Além da defesa contenciosa, o instrumento traçava a organização e coordenação de cinco núcleos de atuação "estratégica, consultiva e contenciosa" para operar diante do Judiciário, Ministério Público, polícia judiciária e órgãos do Executivo, incluindo acompanhamento de projetos de lei. A cláusula 3 estendia o objeto contratual a sócios e acionistas controladores do banco. O pacote previa ainda serviços de compliance: mapeamento de riscos, código de ética, canais de denúncia e medidas para "imediata interrupção de irregularidades".

O próprio contrato, porém, não comprova atuação concreta do escritório em inquéritos específicos — para isso seriam necessários procurações, petições e registros formais de representação. Mesmo assim, o teor do acordo levanta questões sobre percepção de conflito de interesse e impõe um desafio de transparência, considerando-se o vínculo entre a banca e Viviane Barci, esposa do ministro Alexandre de Moraes.

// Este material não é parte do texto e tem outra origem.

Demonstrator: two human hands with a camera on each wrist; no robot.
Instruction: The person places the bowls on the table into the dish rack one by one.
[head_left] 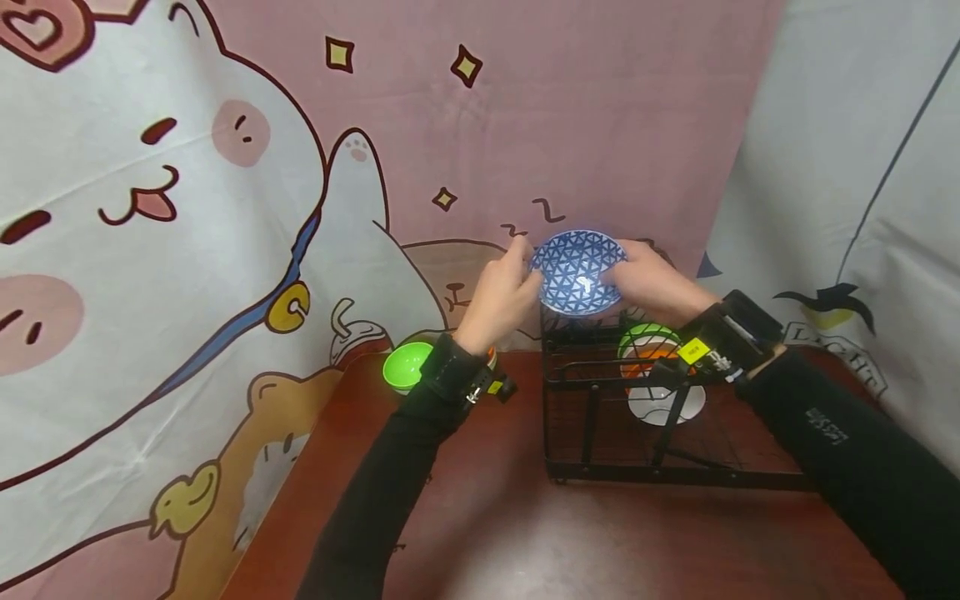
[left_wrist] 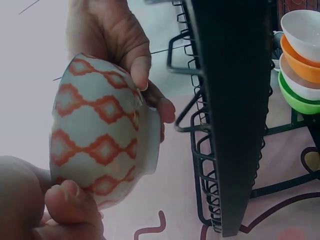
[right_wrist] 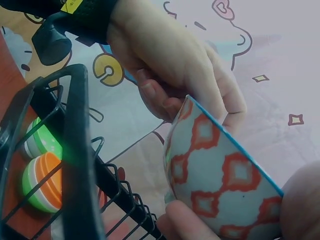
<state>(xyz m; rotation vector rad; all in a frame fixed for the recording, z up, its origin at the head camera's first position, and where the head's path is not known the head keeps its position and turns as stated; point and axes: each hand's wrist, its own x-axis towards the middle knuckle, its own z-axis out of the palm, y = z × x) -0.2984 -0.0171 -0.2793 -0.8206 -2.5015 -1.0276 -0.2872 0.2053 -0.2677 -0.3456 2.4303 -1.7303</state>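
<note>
A bowl [head_left: 579, 273] with a blue-and-white triangle pattern inside is held up above the rack by both hands. Its outside [left_wrist: 95, 130] is white with orange-red diamonds, and a plain white foot shows in the left wrist view. My left hand [head_left: 500, 292] grips the rim on the left. On the opposite side my right hand [head_left: 654, 279] pinches the rim, its thumb over the inner edge. The bowl is tilted, its inside toward the head camera. Just below it stands a black wire rack [head_left: 592, 387].
Behind the rack's front bars sits a stack of white, orange and green bowls [left_wrist: 302, 65]. A green bowl [head_left: 407, 367] stands on the red-brown table [head_left: 480, 517] at the left, and an orange stack [right_wrist: 47, 175] is beside it. Behind hangs a cartoon-printed cloth [head_left: 600, 108].
</note>
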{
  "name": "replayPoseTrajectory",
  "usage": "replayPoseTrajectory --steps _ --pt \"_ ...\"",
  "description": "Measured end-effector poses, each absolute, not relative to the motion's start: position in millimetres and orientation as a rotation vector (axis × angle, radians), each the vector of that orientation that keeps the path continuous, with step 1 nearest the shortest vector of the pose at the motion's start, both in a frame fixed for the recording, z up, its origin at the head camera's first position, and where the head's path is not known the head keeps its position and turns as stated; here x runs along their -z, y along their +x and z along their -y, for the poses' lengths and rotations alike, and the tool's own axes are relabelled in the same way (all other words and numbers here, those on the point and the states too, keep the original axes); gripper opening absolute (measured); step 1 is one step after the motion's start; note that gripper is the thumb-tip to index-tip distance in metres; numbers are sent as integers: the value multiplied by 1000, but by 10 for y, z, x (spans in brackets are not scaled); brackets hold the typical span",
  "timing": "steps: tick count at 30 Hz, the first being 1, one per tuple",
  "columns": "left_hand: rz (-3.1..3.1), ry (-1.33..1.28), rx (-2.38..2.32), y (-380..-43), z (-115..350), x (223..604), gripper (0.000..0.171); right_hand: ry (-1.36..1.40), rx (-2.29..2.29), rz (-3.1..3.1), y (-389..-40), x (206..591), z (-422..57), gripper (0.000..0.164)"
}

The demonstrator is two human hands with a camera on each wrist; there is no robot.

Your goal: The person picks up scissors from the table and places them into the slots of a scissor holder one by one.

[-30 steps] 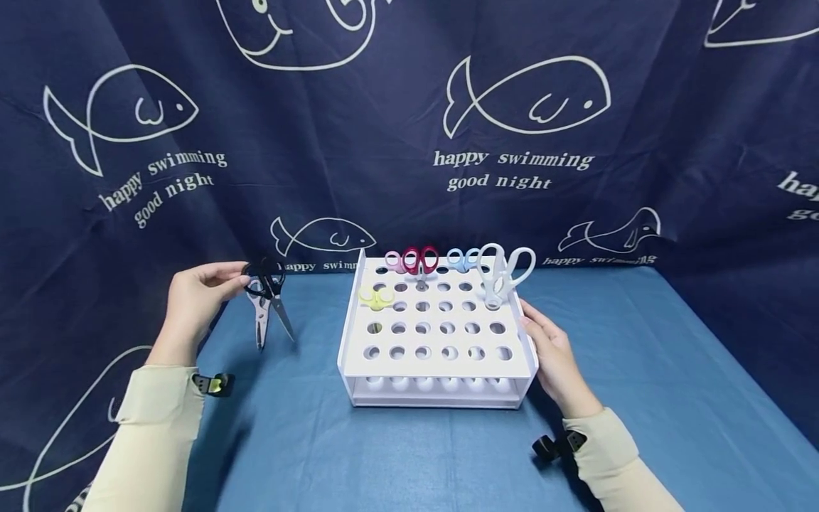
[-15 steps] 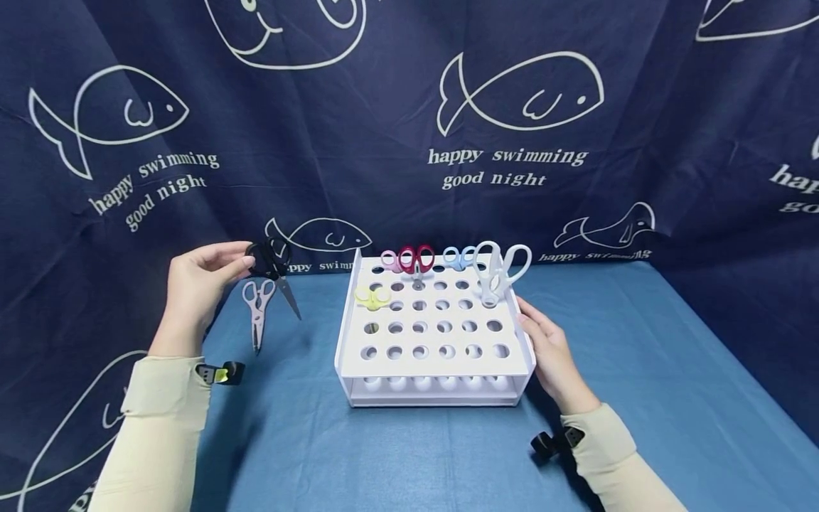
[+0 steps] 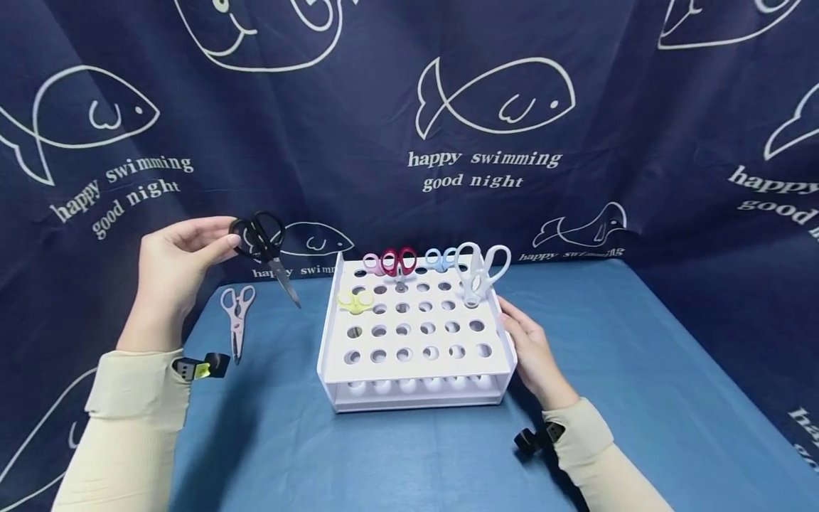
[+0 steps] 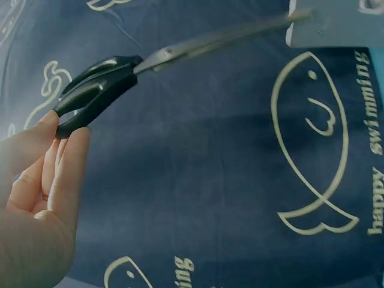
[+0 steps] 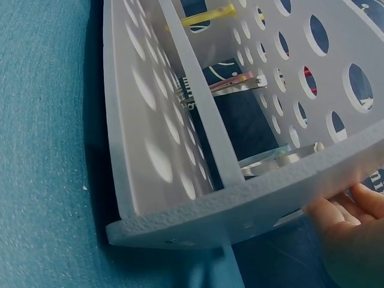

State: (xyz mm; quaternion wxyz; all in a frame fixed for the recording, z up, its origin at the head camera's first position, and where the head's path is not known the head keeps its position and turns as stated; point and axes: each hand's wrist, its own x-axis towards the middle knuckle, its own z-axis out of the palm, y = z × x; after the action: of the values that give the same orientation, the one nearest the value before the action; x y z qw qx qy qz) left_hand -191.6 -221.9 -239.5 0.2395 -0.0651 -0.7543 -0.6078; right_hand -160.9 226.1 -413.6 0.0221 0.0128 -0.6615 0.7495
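Observation:
Raised in my left hand (image 3: 175, 259) is a pair of black-handled scissors (image 3: 264, 245). Thumb and fingers pinch one handle loop, and the blades slope down to the right. In the left wrist view the scissors (image 4: 99, 90) point toward the rack. Below them, pale pink scissors (image 3: 237, 313) lie on the table. My right hand (image 3: 534, 355) rests against the right side of a white holed rack (image 3: 416, 366); in the right wrist view the fingertips (image 5: 327, 215) touch its outer side panel. The rest of that hand is partly out of frame.
Several scissors stand in the rack's holes: yellow (image 3: 355, 301), pink (image 3: 373, 264), red (image 3: 399, 262), light blue (image 3: 441, 259) and a large pale pair (image 3: 481, 274). A blue cloth (image 3: 358, 455) covers the table. Behind it hangs a dark blue fish-print curtain (image 3: 358, 163).
My left hand has lifted the black scissors, away from the pink scissors on the table. The head view has shifted, so the rack appears further left. My right hand stays at the rack's side.

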Motion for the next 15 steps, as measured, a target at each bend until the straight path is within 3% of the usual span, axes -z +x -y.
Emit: replayPoseTrajectory --steps 15 --pt "2085 -248 1541 -1923 1728 2161 29 35 -2340 2043 -1612 4139 -2259 53"
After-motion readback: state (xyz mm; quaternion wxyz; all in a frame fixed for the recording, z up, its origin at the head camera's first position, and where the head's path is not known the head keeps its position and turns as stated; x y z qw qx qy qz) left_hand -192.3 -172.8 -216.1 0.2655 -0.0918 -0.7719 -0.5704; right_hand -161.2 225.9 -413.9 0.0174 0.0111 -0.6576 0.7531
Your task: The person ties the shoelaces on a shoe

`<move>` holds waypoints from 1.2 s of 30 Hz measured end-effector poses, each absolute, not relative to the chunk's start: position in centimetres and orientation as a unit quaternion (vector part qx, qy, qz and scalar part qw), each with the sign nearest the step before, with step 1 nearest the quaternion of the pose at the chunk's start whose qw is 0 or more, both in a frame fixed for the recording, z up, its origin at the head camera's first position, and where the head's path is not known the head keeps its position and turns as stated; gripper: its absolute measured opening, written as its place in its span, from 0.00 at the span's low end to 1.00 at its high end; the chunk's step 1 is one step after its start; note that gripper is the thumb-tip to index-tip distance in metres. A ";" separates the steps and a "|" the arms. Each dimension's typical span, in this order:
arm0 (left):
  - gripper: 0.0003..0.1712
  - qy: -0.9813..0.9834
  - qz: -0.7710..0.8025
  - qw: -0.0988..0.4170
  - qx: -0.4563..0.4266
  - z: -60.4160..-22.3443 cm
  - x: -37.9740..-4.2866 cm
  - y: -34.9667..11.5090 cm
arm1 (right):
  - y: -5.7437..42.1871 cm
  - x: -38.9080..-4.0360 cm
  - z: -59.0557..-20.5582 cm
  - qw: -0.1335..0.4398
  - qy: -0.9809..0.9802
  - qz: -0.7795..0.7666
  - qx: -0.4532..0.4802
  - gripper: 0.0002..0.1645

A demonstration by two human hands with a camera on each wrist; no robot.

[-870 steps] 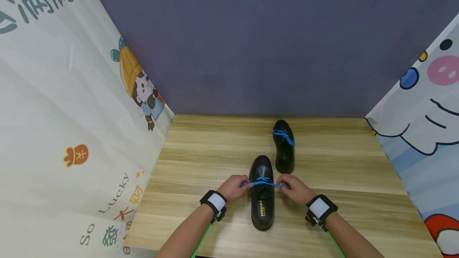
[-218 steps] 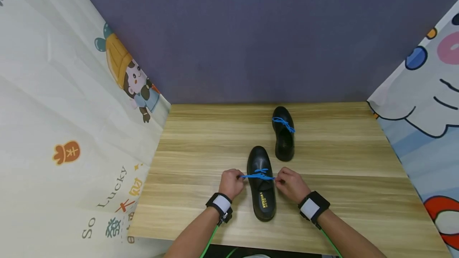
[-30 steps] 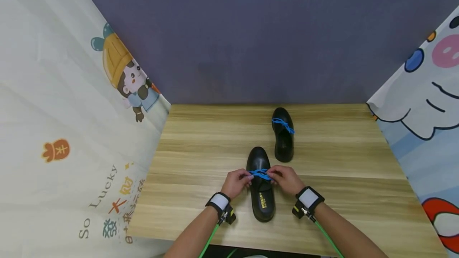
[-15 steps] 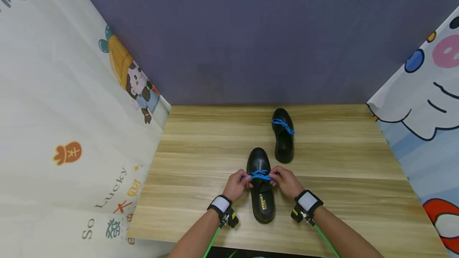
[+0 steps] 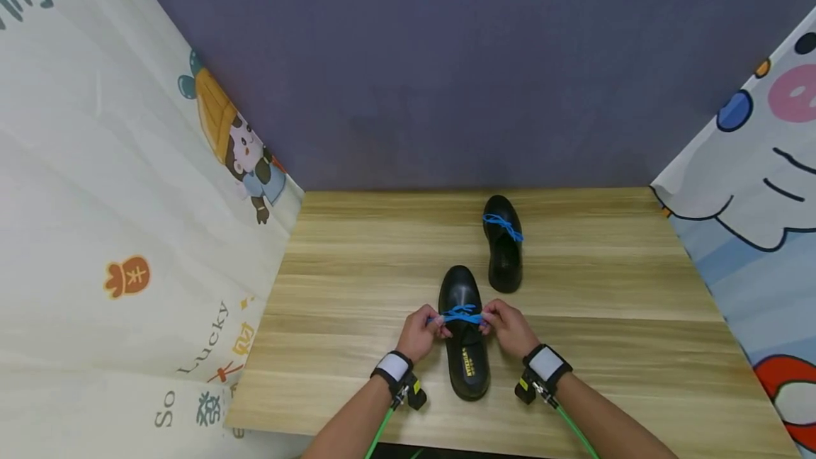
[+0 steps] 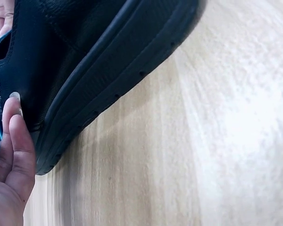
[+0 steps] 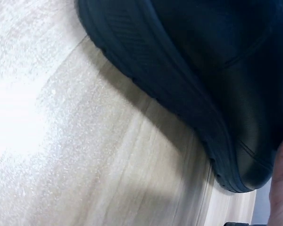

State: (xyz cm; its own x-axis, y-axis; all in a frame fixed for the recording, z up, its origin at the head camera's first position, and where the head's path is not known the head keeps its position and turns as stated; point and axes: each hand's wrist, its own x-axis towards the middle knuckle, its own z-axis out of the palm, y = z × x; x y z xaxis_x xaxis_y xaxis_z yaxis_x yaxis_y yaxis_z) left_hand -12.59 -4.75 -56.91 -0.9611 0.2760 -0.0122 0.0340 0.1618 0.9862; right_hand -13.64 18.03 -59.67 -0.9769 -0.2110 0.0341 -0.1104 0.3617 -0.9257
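A black leather shoe (image 5: 464,289) stands on the wooden table, toe away from me, gold lettering on its insole. Across its throat runs a bright blue shoelace (image 5: 463,313), crossed in the middle and drawn out to both sides. My left hand (image 5: 421,331) pinches the lace at the left side of the shoe. At the right side, my right hand (image 5: 508,326) pinches the lace too. In the left wrist view, fingers (image 6: 21,146) reach up beside the shoe's upper. The right wrist view shows mostly the shoe's side (image 7: 198,61) and an edge of the hand.
A second black shoe (image 5: 505,268) sits farther back and to the right, its blue lace (image 5: 503,225) lying over its front. The table (image 5: 605,268) meets a grey-blue panel (image 5: 446,76) behind, with printed cloths (image 5: 95,197) left and right.
Over the last second my hands have drawn slightly apart, pulling the lace outward. Long ago, single lace ends stretched wider to both sides. The second shoe has stayed in place.
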 end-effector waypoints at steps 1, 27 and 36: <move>0.07 0.754 0.642 0.096 0.101 -56.9 -12.6 -4.7 | 18.0 -13.6 -59.7 0.043 0.823 -0.558 -0.098 0.04; 0.07 0.718 0.683 0.106 0.088 -58.2 -12.6 -4.9 | 17.9 -13.3 -60.0 0.050 0.816 -0.573 -0.059 0.05; 0.08 0.720 0.681 0.108 0.072 -60.3 -13.2 -4.7 | 17.8 -13.5 -60.1 0.058 0.816 -0.574 -0.047 0.04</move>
State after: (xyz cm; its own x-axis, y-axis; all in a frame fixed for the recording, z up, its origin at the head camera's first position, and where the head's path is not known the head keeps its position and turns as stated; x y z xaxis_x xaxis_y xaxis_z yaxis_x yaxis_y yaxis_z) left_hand -13.16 -4.74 -60.27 -0.9664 0.2504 -0.0582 -0.0441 0.0615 0.9971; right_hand -13.46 17.79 -60.10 -0.9890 -0.1422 -0.0407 -0.0097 0.3371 -0.9414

Politicamente, a divulgação do instrumento acende alerta: expõe contradição entre o alcance do serviço contratado e a necessidade de clareza sobre limites éticos. O caso complica a narrativa oficial e aumenta a pressão por esclarecimentos públicos — tanto por parte do banco quanto do escritório de advocacia — para afastar dúvidas sobre eventual influência entre esfera privada e decisões institucionais.